An abstraction that enables performance/isolation trade-offs
Another interesting benefit of this approach is that it enables us to decide where we want to stand in terms of performance versus isolation. For now, we always run with maximum isolation (i.e., every integration test that needs a process gets a fresh new one), but this is obviously more costly because there is a startup time associated with any process we need to startup. If, at some point later down the line, we decide to strike a different compromise, we will have the ability to do so.
For example, we have many tests that need a Kafka broker to interact with. Each test can ask the framework for a Kafka broker, and then interrogate it to find out its host and port. We don't stop there, however; we also ask the framework what Kafka topic name our test should use. The test does not care what specific topic name is used, it only needs a topic name—any will do. This way, if our test suite grows big enough to warrant it, we could decide to spin up just one Kafka broker for all tests (or one broker per N tests), and then hand over a different topic name to each test that needs one, thus still ensuring that tests don't clash with one another. In other words, our tests ask for the resources they need and dynamically deal with what they receive, no matter what the unimportant details—like host, port, or topic name—happen to be. In this way, we maintain maximum flexibility to provide full resource isolation (at the cost of performance) or to share some resources across tests.
With this approach, we can even make the decision based on the environment where the tests are running. For example, a CI post-commit hook might have access to more computing resources than a developer's computer. Likewise, a developer doing iterative work may want to assess very quickly whether tests pass or not, whereas a post-commit hook runs asynchronously and can afford to take more time to execute.
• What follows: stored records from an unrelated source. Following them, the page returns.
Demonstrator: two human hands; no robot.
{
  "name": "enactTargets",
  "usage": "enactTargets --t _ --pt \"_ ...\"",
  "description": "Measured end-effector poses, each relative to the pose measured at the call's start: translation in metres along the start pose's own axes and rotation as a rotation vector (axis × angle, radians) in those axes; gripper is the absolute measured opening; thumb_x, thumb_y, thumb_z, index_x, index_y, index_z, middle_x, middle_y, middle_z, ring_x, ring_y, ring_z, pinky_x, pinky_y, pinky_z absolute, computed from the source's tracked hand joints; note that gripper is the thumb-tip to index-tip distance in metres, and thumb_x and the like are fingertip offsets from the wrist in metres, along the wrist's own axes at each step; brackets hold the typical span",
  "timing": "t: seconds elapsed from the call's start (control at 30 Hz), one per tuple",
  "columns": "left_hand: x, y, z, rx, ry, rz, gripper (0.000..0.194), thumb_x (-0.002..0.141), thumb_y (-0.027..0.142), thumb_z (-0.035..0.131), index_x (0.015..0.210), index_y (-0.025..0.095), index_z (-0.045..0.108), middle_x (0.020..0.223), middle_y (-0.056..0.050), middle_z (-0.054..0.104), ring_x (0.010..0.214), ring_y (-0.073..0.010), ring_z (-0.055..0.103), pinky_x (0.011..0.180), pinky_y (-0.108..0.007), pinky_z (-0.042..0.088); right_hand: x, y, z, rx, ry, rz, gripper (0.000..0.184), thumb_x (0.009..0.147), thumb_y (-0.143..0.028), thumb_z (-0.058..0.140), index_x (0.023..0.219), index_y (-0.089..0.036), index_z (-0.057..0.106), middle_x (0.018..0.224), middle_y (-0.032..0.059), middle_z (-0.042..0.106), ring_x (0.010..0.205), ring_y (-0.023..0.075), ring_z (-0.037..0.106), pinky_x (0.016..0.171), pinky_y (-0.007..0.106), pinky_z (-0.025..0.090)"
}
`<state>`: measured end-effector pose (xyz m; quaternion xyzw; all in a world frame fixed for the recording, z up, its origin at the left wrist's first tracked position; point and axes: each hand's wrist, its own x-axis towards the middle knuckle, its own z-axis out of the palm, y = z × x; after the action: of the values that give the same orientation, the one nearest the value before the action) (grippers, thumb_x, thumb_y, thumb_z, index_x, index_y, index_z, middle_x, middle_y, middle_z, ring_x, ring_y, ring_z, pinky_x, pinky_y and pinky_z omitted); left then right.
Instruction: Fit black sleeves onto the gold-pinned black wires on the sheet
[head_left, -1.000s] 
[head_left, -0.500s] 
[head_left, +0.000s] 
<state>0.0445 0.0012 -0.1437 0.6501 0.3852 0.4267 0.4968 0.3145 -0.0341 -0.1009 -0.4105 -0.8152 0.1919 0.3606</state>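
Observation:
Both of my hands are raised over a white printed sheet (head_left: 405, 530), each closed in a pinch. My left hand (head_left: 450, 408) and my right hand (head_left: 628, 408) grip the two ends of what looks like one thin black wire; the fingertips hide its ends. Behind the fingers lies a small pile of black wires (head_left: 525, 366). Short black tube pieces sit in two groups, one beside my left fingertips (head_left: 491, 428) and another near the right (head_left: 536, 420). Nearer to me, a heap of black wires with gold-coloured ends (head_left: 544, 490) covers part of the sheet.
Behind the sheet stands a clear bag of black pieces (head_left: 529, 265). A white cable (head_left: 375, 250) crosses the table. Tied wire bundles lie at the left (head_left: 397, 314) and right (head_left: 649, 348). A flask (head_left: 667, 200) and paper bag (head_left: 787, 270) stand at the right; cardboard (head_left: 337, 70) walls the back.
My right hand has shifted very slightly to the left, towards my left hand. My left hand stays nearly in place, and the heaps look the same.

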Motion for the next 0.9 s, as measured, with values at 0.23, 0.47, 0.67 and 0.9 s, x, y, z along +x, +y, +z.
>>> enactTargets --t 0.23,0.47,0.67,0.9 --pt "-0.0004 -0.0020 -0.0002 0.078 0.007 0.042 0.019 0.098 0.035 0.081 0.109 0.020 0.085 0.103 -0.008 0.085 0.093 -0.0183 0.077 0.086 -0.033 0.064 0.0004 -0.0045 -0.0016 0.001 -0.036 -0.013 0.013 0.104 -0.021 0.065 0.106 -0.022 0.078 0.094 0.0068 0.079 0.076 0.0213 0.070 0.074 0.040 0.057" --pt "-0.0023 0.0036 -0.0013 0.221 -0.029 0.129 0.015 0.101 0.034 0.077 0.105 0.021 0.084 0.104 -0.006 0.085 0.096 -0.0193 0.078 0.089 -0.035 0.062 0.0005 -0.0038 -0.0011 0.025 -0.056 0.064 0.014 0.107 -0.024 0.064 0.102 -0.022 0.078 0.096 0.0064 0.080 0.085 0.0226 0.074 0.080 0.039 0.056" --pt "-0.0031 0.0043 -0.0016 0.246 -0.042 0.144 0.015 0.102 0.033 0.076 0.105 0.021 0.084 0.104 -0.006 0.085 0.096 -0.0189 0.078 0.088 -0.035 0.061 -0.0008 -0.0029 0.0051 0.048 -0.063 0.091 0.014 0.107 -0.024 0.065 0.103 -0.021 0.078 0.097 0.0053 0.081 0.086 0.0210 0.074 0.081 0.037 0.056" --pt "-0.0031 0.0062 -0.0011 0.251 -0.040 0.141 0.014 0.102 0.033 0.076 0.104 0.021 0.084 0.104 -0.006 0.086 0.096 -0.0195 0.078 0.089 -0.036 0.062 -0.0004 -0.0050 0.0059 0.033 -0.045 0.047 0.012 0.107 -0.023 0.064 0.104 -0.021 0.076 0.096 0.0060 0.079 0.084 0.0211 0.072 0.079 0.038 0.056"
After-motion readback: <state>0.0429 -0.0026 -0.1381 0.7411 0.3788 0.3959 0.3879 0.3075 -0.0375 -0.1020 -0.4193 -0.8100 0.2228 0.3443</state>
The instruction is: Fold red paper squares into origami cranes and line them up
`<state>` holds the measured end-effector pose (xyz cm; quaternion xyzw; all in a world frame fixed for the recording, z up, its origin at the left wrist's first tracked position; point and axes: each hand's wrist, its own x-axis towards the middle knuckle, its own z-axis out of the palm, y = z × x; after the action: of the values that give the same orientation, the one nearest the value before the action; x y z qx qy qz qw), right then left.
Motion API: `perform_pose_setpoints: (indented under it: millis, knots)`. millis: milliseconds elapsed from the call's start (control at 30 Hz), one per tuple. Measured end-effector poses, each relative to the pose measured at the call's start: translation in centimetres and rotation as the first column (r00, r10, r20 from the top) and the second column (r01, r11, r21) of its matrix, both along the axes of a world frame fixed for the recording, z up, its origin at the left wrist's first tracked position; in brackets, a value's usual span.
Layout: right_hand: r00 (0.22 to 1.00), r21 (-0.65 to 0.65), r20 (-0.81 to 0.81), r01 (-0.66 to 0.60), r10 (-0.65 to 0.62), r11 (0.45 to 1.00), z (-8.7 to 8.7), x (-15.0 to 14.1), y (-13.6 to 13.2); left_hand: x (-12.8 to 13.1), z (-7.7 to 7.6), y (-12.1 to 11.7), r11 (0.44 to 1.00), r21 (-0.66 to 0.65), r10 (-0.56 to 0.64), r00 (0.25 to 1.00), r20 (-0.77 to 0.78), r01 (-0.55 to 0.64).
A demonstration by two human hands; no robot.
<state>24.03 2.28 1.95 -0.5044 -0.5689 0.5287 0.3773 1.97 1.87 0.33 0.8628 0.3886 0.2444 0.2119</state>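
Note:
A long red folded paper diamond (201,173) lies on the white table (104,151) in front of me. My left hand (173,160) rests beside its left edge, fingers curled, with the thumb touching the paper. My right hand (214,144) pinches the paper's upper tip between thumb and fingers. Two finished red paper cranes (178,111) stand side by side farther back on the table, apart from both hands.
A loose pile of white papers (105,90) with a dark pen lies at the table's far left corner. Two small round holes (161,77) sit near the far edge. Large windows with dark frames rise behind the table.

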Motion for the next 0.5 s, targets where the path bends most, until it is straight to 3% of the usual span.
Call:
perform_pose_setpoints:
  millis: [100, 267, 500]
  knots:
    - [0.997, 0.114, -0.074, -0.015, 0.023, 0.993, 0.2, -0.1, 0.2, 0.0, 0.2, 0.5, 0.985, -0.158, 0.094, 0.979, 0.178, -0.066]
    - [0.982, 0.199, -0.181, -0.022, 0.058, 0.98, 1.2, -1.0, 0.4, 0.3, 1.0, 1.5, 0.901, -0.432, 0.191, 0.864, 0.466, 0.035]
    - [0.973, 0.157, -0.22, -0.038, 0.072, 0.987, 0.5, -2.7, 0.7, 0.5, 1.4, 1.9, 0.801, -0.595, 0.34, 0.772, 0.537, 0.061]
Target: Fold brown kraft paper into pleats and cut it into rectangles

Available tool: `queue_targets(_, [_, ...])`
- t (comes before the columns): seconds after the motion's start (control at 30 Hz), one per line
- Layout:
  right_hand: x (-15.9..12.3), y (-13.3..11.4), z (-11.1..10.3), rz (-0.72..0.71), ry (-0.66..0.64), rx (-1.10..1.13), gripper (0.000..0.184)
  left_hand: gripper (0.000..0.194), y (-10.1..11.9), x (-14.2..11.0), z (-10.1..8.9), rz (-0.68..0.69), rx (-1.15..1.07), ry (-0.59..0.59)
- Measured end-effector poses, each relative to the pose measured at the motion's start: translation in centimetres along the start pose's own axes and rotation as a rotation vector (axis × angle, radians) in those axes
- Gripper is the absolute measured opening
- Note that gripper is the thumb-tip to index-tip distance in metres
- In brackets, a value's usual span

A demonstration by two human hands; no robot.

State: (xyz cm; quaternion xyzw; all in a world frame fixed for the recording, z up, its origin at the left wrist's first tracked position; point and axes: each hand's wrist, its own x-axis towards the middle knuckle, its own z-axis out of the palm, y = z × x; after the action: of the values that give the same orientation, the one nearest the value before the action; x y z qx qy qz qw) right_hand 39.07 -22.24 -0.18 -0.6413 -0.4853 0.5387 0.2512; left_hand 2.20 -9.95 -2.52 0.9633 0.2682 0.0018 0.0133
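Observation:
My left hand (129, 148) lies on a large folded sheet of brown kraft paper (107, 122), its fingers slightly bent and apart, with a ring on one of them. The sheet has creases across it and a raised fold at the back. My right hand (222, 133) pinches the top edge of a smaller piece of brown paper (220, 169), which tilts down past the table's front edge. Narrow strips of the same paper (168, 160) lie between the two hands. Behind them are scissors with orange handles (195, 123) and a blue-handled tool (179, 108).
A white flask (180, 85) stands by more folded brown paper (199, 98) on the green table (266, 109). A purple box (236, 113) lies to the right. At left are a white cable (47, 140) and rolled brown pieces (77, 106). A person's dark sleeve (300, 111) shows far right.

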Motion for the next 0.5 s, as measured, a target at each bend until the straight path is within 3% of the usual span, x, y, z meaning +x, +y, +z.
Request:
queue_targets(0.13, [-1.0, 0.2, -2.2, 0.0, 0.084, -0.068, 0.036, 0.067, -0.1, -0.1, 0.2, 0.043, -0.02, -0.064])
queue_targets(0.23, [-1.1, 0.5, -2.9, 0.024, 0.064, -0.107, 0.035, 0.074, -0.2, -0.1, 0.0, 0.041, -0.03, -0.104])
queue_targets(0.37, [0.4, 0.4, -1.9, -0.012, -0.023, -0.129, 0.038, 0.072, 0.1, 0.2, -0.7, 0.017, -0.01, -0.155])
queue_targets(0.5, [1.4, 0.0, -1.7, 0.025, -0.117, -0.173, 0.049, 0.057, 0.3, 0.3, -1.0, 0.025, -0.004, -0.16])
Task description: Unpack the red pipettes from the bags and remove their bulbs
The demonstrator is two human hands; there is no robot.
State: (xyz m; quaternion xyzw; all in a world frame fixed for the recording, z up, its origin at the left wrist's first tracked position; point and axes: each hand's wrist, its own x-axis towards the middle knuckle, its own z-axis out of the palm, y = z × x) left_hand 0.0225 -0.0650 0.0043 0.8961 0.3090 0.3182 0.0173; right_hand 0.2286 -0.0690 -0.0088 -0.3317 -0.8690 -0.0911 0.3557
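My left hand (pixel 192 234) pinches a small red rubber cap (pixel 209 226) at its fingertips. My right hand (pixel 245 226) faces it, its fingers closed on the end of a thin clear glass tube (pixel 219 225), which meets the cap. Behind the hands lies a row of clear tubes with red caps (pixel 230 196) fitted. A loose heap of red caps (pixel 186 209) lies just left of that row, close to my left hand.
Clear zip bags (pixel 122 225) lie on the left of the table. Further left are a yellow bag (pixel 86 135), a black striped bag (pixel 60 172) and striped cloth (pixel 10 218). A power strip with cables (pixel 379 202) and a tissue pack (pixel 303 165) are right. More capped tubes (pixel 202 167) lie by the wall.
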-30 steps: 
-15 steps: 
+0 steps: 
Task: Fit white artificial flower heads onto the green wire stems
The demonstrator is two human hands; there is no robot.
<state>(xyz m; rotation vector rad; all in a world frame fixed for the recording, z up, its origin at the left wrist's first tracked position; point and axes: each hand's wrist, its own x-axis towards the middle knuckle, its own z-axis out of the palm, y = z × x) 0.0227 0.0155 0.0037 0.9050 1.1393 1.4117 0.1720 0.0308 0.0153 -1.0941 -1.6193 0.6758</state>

As the number of tests we write increases, our test suite takes longer to run, and we need to consider new ways to run our tests more quickly and efficiently. Having a well-designed API for requesting the resources that our tests need will hopefully give us enough flexibility to continue doing so.
In a future post, I might talk about the various knobs we have been tuning in our Gradle and TestNG configurations in order to manage parallelism and maintain a low total runtime for our test suite even as it grows bigger.